This past June was the umpteenth time I have attended a Rose Festival parade here in Portland. It's a delightful annual event, the Northwest's version of Pasadena's Rose Parade, complete with stunning floral floats, high school marching bands, high school drill teams, graceful umbrella twirlers from Asian sister cities, Boy Scouts respectfully carrying American flags, rodeo queens and princesses astride sleek steeds, Rose Festival princesses, mounted horse brigades, the Wells Fargo clydesdales, and the indispensable pooper scoopers. My favorite is always the "One-More-Time-Around-Marching Band," which is made up of those who in their distant youth were high school band members, baton twirlers and drill-teamers--you can't be too old to join this group which plays one song: "Louie-Louie!" Every parade-goer's wish is that this band will stop their march and play in front of them as they yell out the words and rock to the beat. Di-da-da, di-di, di-da-da, di-di . . .
The swell thing about our parade is that you can show up a few hours beforehand to grab a seat, even though hundreds of thousands attend. Our tradition involves a couple of us arriving downtown by 7 a.m., with chairs and blankets in tow to stake out a spot. The early arrivers ensure a front row space in front of the parking garage where we leave our car. This spot also has bathrooms and a food court under the street, an easy hop down the garage elevator.
The parade doesn't reach our area of seating until about 11:15 a.m., and because the parade route is closed to traffic, children get to play in the street until we see the flashing lights of the police escort. Pre-parade activities have involved bubbles, sidewalk chalk, frisbees, balls, walks along the route to greet friends, a watermelon-chunk toss, and the serenade of a small live ensemble playing jazzed up versions of LDS Primary songs.
More can be said about our wonderful parade, but I am going to tell you my most amusing memory related to the event.
Some years ago we attended with a group of about 30 people, including a family who had a teenage daughter named Mellica. You probably don't know anyone with this unusual name, unless you know this particular gal. She had a boyfriend, and to her younger siblings, the term "boyfriend" carried a weightier meaning than it does to those in the throes of teenage flings.
Mellica's younger siblings got busy with sidewalk chalk drawing a huge pink rose on the pavement in the middle of the street. They added in huge letters, "Mellica loves Ben." She was mortified, yet it was rather harmless as the parade soon passed over the art. But she didn't know about the hovering helicopter carrying a photographer for our local newspaper, The Oregonian.

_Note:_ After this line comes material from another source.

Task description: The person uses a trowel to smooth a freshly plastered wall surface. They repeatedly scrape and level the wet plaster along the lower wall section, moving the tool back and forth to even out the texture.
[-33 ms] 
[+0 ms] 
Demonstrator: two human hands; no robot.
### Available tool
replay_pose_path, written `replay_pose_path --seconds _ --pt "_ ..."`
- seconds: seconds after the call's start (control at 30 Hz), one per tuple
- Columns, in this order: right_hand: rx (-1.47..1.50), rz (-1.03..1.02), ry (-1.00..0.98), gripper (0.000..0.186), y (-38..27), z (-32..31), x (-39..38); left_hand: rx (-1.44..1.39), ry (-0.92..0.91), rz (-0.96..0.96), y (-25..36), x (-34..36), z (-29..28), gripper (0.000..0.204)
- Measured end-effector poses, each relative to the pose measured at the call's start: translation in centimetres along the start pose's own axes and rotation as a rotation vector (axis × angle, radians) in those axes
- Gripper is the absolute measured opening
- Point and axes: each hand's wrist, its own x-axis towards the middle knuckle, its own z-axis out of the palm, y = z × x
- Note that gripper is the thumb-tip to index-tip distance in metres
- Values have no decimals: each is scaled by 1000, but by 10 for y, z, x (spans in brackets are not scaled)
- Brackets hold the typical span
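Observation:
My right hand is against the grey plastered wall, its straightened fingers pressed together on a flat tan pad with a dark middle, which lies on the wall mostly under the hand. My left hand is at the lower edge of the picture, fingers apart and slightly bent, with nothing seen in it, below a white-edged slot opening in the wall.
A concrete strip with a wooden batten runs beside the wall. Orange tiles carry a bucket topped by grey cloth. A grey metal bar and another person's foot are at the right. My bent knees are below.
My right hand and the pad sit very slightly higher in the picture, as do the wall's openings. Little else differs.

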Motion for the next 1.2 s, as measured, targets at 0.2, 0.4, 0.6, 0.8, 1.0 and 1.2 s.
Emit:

Lo and behold, the following day in its Sunday morning edition, in living color on the top of the front page, was an aerial shot of the parade route and spectators, and some chalk art. Chalk art of a rose and the inscription, "Mellica loves Ben." Front and center in the largest newspaper in the state.
With her unusual name there was zero chance of wiggling out of this one. She faced the grins and jabs at school the next day. Those of us who used to be teenagers know she probably rated that day as the worst day of her life. Now, when her own kids complain she doesn't understand how mortifying it is to be a teenager, all she has to do is pull out a yellowed front page of The Oregonian. She's got them beat, hands down.